Python extracts the content of a certain area in a file

1. Problem description:

There are 2 Python source files and 3 text files in the candidate's folder, corresponding to two questions respectively. Please modify the code according to the instructions in the file to achieve the following functions:
"The Analects" is one of the classic works of the Confucian school, mainly recording Confucius The words and deeds of his disciples. Here is an online version of "The Analects", the file name is "The Analects.txt", and its content is organized in the form of a combination of sentence-by-sentence "original" and sentence-by-sentence "notes", and the original text of "The Analects" is marked by [Original] For the content, mark the annotation content of "The Analects" through [Comment], please refer to "The Analects of Confucius txt" file for its body file format frame
Question 1 (10 points): Modify the code in the PY301-1.py file, extract the original content in the "The Analects of Confucius.txt" file, and save the output to the candidate's folder with the file name "The Analects of Confucius-Original txt. Specific requirements: Only keep all the content under the [original] tags in the "Analects of Confucius.txt", do not keep the tags, and remove the spaces at the beginning and end of each line, and no blank lines. The original parentheses and internal numbers are the comment items in the source file Please keep the mark of the sample output file. Please refer to the "Analects-Original-Output Example.txt" file for the sample output file format. Note: The sample output file helps candidates understand the output format and does not use it for other purposes.
Question 2 (10 points): in PY301-2 Modify the code in the .py file to further refine the "The Analects-Original txt" or "The Analects-txt" file, remove all parentheses and internal numbers in each line of text, and save it as a "Thesis-Purified Original Text-.txt" file. Example For the output file format, please refer to the "The Analects of Confucius-Purified Original-Output Example.txt" file. Note: The sample output file helps candidates understand the output format, and is not used for other purposes.

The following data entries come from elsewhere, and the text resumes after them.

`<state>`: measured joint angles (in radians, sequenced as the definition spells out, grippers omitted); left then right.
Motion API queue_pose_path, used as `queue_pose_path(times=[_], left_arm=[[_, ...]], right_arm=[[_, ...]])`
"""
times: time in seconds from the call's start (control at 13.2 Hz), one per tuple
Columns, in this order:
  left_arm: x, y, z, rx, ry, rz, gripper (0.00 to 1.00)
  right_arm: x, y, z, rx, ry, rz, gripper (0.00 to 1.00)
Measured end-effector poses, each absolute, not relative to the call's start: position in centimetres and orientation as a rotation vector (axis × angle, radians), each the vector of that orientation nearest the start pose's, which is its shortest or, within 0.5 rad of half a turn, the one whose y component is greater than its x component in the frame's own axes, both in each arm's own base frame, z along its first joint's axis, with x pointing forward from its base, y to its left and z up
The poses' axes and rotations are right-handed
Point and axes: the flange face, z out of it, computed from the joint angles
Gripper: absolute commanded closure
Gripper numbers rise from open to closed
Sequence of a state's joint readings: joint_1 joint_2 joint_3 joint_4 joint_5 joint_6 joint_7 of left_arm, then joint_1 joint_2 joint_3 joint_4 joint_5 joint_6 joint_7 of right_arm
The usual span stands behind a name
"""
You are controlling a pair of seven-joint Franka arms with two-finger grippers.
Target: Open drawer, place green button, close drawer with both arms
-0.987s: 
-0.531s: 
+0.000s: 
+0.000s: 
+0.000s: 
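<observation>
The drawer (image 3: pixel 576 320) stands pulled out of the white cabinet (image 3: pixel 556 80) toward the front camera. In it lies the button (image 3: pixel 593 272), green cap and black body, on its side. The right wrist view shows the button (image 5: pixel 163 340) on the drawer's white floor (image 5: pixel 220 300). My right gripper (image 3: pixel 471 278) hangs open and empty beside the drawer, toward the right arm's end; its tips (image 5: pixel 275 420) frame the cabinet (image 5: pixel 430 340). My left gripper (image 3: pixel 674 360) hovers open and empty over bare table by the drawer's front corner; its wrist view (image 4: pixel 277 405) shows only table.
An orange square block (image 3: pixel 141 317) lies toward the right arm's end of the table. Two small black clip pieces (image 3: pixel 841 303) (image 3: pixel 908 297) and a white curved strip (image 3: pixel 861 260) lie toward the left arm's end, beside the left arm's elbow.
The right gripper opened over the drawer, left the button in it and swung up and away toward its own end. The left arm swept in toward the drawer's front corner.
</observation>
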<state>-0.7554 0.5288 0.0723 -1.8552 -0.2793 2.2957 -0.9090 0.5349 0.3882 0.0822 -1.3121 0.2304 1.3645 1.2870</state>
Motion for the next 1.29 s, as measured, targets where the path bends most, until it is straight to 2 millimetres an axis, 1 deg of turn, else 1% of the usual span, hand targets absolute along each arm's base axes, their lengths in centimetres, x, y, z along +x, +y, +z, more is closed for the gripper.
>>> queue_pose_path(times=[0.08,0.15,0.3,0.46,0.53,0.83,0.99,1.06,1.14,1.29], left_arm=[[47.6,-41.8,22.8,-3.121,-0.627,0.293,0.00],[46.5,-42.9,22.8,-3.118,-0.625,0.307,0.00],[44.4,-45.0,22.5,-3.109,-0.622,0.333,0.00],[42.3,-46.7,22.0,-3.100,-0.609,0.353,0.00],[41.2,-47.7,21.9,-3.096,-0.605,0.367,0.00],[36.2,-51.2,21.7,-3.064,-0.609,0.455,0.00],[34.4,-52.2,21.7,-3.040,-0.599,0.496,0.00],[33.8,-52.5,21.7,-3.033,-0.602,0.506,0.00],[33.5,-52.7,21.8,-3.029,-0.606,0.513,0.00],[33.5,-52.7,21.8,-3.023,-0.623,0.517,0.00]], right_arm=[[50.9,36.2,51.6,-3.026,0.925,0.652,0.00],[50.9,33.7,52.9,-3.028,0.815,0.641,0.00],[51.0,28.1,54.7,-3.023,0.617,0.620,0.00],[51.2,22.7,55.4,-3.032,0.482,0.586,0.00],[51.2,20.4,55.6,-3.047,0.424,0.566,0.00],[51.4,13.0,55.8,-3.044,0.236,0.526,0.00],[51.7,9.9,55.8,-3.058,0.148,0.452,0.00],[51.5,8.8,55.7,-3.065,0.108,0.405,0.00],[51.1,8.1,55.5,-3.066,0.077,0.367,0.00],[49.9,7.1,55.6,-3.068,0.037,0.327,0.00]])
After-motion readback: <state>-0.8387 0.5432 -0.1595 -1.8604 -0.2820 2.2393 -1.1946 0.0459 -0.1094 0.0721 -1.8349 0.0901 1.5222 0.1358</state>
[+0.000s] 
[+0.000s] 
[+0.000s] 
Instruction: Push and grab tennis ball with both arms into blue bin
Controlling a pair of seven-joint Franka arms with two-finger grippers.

Source: This question is the last comprehensive application question in the second level of python computer

2. Thinking analysis:

① Question 1: Mainly to master the method of reading a txt file and extracting the content of the file and writing it into another txt. The difference from the previous operation of reading the file is that the content of a certain area in the file needs to be extracted here. So we need to judge the content read in the file, here we can use the readline() method of reading line by line or directly for traversing the object obtained by the open() method to get each line of data, and because we need to extract certain areas The content of the text, that is, several lines of text need to be processed. At this time, you need to use a variable to mark. When you encounter the [original], mark the variable a as 1, and then read other lines in the area according to the [original] The text of the area block is processed. When you encounter [comment], you need to set the value of the tag variable a to 0 to indicate that the program has left the [original] area. Determine whether to output the text content to the new one according to the value of the variable File. The method provided in the answer is a direct for loop to traverse the file object opened in open(), without any method of reading the file, which is not the same as the previous file reading method, and it is worth learning , When traversing the open() file object, it feels that it is read according to each line

② Question 2: On the basis of question 1, further clean up the extracted original content, remove the parentheses and internal numbers, such as (1) (2), etc. A simple idea is to replace the above-mentioned strings one by one with empty strings. This replacement is equivalent to deleting the above-mentioned strings, and you can use the replace function to replace them.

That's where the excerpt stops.